Thanks for these pictures. It will fascinating to see the work unfold.
Why is it Ian that this project keeps on opening up my heart? And in particular the memories of my father? My first thought when I saw them was to remember when I spent a summer painting our church ceiling when I was about 16! My father was a convert to Catholicism, before that he was Church in Wales ( Anglican). Out of the blue - a few months before - he just told us he was having his first communion! He had been taking instructions for months and told no-one, not even my mother! A short time after he had become a Catholic the parish priest (St. Cadoc's Llanrumney, Cardiff ) asked for volunteers to paint the Church ceiling. And of course, he volunteered us. He got the paint - which was light green - and set up the kind of scaffolding from which you are working at the moment and up we went. I was terrified at being up so high, but being with my father made me feel I would be alright. One day I asked him why he was doing it: after all he worked so hard all the time in the steelworks and hardly ever had free time, but he had set aside his precious free time that summer to paint the church ceiling. Then he said something that surprised me: I cannot remember exactly, but it was something about work and prayer. His work was hard and dangerous and was all about just getting through it to make a living. He hated his job. But, he said, painting the church gave him the opportunity - as a working man - to pray and be close to God through work. It was only green emulsion, we were not painting the Sistine chapel after all; but for him it was, I believe, a deeply spiritual act.

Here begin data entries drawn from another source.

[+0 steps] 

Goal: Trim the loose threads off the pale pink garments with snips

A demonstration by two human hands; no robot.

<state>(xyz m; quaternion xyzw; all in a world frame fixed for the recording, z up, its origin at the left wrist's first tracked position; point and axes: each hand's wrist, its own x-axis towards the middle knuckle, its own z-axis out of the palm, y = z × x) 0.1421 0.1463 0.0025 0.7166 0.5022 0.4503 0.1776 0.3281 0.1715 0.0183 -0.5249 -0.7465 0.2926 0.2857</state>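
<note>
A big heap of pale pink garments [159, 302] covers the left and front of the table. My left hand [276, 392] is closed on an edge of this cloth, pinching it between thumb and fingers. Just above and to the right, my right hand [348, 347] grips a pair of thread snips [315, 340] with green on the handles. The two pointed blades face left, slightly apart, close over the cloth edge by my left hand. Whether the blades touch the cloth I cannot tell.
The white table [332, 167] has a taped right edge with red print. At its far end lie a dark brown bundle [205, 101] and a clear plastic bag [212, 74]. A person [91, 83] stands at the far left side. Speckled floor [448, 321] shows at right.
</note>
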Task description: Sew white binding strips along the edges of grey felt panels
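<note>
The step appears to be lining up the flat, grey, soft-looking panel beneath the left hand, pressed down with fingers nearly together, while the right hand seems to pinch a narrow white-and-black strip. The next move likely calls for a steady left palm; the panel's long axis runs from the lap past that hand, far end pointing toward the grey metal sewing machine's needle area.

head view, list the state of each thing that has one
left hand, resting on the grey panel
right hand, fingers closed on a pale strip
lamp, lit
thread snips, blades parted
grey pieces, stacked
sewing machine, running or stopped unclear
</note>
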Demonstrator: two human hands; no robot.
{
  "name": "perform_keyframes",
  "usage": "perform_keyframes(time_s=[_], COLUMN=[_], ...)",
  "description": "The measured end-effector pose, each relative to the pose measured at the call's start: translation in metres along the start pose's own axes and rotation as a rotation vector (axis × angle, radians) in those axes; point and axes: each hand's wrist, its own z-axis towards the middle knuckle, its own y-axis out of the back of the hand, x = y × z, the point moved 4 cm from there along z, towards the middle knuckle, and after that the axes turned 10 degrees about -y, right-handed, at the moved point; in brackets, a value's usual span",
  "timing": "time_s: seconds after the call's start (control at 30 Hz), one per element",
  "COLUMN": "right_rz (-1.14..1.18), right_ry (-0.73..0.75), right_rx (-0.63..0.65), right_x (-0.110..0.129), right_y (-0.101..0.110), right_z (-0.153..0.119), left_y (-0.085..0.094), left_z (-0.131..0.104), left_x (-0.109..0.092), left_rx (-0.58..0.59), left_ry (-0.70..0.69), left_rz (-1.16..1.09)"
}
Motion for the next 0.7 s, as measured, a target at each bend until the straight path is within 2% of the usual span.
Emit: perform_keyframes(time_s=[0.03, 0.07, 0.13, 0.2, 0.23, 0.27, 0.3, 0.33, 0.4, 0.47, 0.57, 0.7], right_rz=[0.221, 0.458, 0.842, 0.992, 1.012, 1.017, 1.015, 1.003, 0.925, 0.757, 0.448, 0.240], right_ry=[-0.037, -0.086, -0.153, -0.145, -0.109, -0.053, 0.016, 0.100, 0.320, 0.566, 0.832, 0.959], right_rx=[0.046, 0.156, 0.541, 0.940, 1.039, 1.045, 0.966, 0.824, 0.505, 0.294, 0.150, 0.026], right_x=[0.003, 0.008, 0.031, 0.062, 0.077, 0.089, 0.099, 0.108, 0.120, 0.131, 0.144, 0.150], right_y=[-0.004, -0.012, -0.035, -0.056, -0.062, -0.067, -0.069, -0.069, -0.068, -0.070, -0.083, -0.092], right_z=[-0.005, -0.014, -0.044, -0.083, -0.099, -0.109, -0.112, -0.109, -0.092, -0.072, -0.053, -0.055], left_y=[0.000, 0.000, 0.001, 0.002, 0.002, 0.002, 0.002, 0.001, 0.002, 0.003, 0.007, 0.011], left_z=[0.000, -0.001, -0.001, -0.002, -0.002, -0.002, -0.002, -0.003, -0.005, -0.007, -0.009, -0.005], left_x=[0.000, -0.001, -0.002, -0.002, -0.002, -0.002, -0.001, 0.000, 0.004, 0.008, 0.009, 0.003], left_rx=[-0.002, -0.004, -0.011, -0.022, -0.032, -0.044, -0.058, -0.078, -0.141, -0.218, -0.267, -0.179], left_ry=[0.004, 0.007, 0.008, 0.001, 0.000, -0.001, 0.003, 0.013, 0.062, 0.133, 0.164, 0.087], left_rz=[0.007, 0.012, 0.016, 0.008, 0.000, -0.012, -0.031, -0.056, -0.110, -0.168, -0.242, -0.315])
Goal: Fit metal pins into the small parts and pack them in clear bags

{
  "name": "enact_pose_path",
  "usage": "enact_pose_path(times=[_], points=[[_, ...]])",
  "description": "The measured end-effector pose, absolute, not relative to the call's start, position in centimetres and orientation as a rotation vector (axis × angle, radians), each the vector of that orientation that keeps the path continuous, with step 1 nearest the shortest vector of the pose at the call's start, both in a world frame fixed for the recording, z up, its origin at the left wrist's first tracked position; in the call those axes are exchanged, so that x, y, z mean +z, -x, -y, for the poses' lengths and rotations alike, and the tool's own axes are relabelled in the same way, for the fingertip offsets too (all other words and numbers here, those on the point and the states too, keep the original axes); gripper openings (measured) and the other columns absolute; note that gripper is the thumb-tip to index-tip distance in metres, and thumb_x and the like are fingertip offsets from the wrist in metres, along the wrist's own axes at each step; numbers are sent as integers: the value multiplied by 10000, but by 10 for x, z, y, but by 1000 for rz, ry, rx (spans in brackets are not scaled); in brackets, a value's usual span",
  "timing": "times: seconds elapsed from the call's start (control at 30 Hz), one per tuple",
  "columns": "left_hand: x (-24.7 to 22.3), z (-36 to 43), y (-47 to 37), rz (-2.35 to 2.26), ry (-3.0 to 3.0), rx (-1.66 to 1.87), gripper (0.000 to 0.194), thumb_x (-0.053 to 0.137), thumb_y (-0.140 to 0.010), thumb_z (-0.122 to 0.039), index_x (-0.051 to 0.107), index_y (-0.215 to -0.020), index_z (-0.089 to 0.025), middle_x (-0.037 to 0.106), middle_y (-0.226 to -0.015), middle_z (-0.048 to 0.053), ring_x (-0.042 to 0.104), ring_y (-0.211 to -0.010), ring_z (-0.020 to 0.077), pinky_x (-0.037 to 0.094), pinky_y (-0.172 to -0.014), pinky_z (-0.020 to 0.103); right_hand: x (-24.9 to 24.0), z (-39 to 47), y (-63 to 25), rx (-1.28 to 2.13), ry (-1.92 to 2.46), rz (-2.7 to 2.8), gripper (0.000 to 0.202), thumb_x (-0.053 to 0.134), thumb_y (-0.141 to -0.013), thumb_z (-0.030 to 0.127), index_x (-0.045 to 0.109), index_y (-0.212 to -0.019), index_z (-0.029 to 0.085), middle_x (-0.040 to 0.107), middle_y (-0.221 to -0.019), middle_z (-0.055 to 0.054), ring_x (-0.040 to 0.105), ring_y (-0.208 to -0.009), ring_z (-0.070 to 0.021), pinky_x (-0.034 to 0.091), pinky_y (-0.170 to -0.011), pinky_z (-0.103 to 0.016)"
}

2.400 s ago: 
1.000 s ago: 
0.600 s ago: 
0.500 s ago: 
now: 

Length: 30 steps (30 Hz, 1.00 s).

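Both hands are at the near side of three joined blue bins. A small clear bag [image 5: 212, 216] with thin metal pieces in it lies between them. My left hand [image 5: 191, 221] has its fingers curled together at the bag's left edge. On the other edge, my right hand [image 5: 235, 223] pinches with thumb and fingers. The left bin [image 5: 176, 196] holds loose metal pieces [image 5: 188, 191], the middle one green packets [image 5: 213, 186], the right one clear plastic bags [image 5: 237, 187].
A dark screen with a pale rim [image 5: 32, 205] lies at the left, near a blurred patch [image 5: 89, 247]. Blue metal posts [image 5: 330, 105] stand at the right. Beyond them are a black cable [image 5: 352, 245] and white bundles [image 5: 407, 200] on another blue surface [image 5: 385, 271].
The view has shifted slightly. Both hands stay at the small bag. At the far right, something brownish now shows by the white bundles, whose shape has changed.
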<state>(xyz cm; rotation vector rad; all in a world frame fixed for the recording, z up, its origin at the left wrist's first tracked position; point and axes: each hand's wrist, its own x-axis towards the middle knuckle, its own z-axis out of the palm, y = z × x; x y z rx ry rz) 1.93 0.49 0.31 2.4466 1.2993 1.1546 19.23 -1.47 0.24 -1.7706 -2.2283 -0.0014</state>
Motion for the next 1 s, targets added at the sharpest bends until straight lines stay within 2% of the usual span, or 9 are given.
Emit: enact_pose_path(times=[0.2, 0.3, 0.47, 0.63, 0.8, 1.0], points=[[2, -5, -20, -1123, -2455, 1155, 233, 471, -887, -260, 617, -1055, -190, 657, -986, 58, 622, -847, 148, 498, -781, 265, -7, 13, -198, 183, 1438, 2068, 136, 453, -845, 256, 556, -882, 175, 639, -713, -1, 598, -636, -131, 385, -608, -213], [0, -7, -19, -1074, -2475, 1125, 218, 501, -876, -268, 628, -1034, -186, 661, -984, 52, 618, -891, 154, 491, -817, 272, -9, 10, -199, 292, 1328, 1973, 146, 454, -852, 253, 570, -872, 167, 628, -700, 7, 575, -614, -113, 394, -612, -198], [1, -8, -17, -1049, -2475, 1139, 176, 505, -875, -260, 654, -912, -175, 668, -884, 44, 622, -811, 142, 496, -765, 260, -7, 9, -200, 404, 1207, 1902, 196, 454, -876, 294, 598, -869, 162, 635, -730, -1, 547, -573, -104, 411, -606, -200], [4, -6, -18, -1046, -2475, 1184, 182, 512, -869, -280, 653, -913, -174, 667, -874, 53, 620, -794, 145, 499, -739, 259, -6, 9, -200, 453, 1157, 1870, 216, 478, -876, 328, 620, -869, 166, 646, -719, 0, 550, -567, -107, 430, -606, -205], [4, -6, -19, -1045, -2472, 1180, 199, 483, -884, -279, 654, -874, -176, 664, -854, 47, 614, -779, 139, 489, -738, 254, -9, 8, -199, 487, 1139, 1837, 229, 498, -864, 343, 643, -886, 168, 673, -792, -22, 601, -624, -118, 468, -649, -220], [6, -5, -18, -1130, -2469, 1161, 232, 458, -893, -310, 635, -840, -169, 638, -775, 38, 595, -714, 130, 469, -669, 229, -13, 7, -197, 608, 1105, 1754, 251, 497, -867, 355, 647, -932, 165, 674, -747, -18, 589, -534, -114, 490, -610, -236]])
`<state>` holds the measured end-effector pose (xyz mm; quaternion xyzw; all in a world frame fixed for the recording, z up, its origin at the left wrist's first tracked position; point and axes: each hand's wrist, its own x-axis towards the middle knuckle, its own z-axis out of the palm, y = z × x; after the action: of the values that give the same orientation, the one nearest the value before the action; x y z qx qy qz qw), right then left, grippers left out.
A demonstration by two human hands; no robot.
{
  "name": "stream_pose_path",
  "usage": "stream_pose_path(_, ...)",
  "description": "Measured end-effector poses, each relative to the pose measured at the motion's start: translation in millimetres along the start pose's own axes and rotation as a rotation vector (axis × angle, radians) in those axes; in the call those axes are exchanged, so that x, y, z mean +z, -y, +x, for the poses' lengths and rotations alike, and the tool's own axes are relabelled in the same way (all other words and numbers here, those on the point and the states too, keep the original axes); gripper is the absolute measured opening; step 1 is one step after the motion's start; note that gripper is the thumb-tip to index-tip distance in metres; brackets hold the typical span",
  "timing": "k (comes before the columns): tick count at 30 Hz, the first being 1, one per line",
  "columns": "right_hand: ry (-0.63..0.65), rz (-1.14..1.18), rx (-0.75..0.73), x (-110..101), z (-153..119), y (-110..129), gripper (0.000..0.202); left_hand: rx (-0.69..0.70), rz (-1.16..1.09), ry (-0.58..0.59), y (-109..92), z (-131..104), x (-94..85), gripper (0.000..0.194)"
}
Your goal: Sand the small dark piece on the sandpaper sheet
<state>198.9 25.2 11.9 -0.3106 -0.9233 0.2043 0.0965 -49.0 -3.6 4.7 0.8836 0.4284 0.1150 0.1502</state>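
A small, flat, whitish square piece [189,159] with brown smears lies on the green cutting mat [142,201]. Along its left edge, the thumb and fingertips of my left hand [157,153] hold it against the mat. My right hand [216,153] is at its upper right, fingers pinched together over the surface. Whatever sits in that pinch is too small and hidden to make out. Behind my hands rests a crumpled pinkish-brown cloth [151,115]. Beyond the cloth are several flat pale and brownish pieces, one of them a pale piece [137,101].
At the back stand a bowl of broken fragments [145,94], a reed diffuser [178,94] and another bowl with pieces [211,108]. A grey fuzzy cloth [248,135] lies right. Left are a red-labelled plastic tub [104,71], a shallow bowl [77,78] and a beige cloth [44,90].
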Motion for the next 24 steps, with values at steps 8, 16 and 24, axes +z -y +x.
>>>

After we finished we signed our names in a corner of the ceiling. Perhaps Ian, that is why I am actually involved in this icon project in the first place. Perhaps, that experience sank deep into my heart and was waiting to be released. I had really forgotten all about this episode in my life but seeing that scaffold and you painting brought it all back. Like my father, perhaps, I want to - through you - paint something beautiful for God. ( I hope I am not turning all psychological now!) But in the words of Bob Hope, 'Thanks for the memories.'
Our Lord's Heart is indeed ineffably beautiful and satisfying: it exhausts all reality and answers all the soul's needs. The very thought of it is almost more than the mind can compass. Teilhard de Chardin S.J.